- _YOUR GOAL_
Your answer must be a word-for-word copy of the listing below, minus its pictures.

* * * * *

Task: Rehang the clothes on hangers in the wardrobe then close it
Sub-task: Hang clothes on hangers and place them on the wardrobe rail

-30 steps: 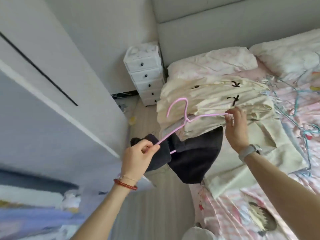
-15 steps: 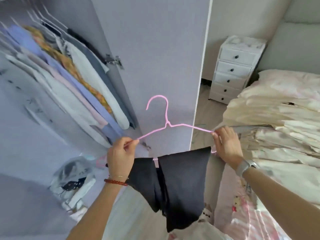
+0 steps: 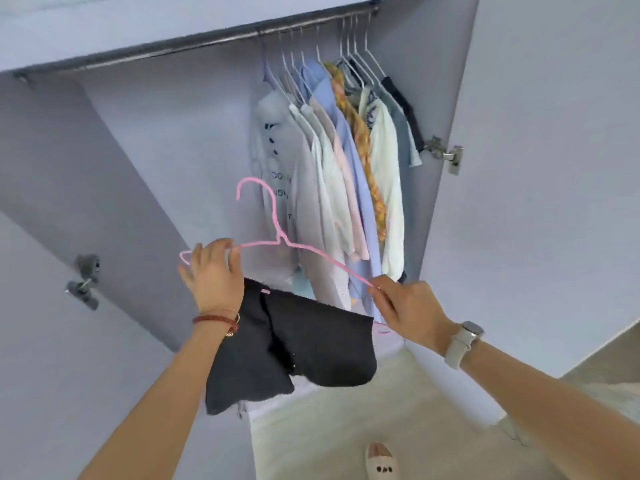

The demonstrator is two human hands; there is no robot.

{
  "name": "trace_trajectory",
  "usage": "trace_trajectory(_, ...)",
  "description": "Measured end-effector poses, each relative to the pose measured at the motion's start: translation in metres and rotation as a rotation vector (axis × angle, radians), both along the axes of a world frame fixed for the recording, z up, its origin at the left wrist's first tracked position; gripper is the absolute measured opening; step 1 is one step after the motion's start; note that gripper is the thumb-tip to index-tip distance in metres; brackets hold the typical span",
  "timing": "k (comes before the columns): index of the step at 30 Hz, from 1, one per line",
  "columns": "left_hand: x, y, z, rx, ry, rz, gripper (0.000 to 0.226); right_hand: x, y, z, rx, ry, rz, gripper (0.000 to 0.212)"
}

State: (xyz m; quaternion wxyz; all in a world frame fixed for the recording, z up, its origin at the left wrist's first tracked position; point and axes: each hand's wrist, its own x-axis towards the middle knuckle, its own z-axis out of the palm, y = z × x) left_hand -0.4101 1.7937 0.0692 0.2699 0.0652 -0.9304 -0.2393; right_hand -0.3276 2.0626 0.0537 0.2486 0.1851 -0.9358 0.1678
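A thin pink hanger [image 3: 273,216] is held up in front of the open wardrobe, its hook pointing up. A black garment [image 3: 294,344] is draped over its bottom bar. My left hand [image 3: 213,275] holds the hanger's left shoulder. My right hand [image 3: 407,308] pinches the right shoulder wire. The metal rail [image 3: 180,46] runs across the top of the wardrobe, well above the hook. Several hung shirts [image 3: 343,161] crowd the rail's right end.
The right wardrobe door [image 3: 554,168] and the left door [image 3: 52,323] stand open, each with a metal hinge. The rail's left half is bare. Pale floor [image 3: 346,427] lies below, with a slippered foot [image 3: 381,459] near the bottom edge.
The view has swung from the bed to the inside of the wardrobe. Both hands have carried the hanger with the black garment up toward the rail.
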Motion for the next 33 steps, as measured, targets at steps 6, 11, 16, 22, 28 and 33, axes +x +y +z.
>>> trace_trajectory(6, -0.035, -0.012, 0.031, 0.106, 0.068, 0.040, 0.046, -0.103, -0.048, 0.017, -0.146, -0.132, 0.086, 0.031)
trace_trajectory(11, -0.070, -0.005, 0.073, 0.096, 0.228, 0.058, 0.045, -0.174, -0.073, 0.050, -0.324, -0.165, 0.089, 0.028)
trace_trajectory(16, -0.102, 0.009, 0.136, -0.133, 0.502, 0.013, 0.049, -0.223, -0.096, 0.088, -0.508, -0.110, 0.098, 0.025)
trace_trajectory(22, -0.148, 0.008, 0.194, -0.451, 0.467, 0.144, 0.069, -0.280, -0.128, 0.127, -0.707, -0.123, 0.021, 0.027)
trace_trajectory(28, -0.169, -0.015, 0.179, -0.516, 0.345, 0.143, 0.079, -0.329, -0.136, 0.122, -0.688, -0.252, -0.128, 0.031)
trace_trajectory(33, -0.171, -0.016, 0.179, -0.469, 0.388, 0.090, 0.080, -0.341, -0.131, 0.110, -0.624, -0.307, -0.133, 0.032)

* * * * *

- _ANSWER_
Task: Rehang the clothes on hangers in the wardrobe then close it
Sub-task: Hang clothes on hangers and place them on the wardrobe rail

-30 steps: 
-15 steps: 
+0 steps: 

The demonstrator is two human hands; there is no robot.

{
  "name": "trace_trajectory",
  "usage": "trace_trajectory(_, ...)",
  "description": "Measured end-effector poses, each relative to the pose measured at the motion's start: translation in metres and rotation as a rotation vector (axis × angle, radians), both along the axes of a world frame fixed for the recording, z up, its origin at the left wrist's first tracked position; gripper is the absolute measured opening; step 1 is one step after the motion's start; note that gripper is the thumb-tip to index-tip distance in metres; brackets hold the typical span",
  "timing": "k (comes before the columns): index of the step at 30 Hz, from 1, one per line",
  "columns": "left_hand: x, y, z, rx, ry, rz, gripper (0.000 to 0.226); right_hand: x, y, z, rx, ry, rz, gripper (0.000 to 0.212)"
}

State: (xyz m; quaternion wxyz; all in a world frame fixed for the recording, z up, its origin at the left wrist's first tracked position; point and axes: each hand's wrist, its own x-axis towards the middle knuckle, its own z-axis out of the palm, y = z × x) left_hand -0.4101 1.7937 0.0692 0.2699 0.0652 -0.9304 -0.2393; right_hand -0.3276 2.0626 0.0537 0.2486 0.1851 -0.9358 0.1678
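A thin pink hanger [image 3: 273,216] is held up in front of the open wardrobe, its hook pointing up. A black garment [image 3: 294,344] is draped over its bottom bar. My left hand [image 3: 213,275] holds the hanger's left shoulder. My right hand [image 3: 407,308] pinches the right shoulder wire. The metal rail [image 3: 180,46] runs across the top of the wardrobe, well above the hook. Several hung shirts [image 3: 343,161] crowd the rail's right end.
The right wardrobe door [image 3: 554,168] and the left door [image 3: 52,323] stand open, each with a metal hinge. The rail's left half is bare. Pale floor [image 3: 346,427] lies below, with a slippered foot [image 3: 381,459] near the bottom edge.
The view has swung from the bed to the inside of the wardrobe. Both hands have carried the hanger with the black garment up toward the rail.
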Motion for the next 33 steps, as measured, targets at steps 6, 11, 16, 22, 28 and 33, axes +x +y +z.
>>> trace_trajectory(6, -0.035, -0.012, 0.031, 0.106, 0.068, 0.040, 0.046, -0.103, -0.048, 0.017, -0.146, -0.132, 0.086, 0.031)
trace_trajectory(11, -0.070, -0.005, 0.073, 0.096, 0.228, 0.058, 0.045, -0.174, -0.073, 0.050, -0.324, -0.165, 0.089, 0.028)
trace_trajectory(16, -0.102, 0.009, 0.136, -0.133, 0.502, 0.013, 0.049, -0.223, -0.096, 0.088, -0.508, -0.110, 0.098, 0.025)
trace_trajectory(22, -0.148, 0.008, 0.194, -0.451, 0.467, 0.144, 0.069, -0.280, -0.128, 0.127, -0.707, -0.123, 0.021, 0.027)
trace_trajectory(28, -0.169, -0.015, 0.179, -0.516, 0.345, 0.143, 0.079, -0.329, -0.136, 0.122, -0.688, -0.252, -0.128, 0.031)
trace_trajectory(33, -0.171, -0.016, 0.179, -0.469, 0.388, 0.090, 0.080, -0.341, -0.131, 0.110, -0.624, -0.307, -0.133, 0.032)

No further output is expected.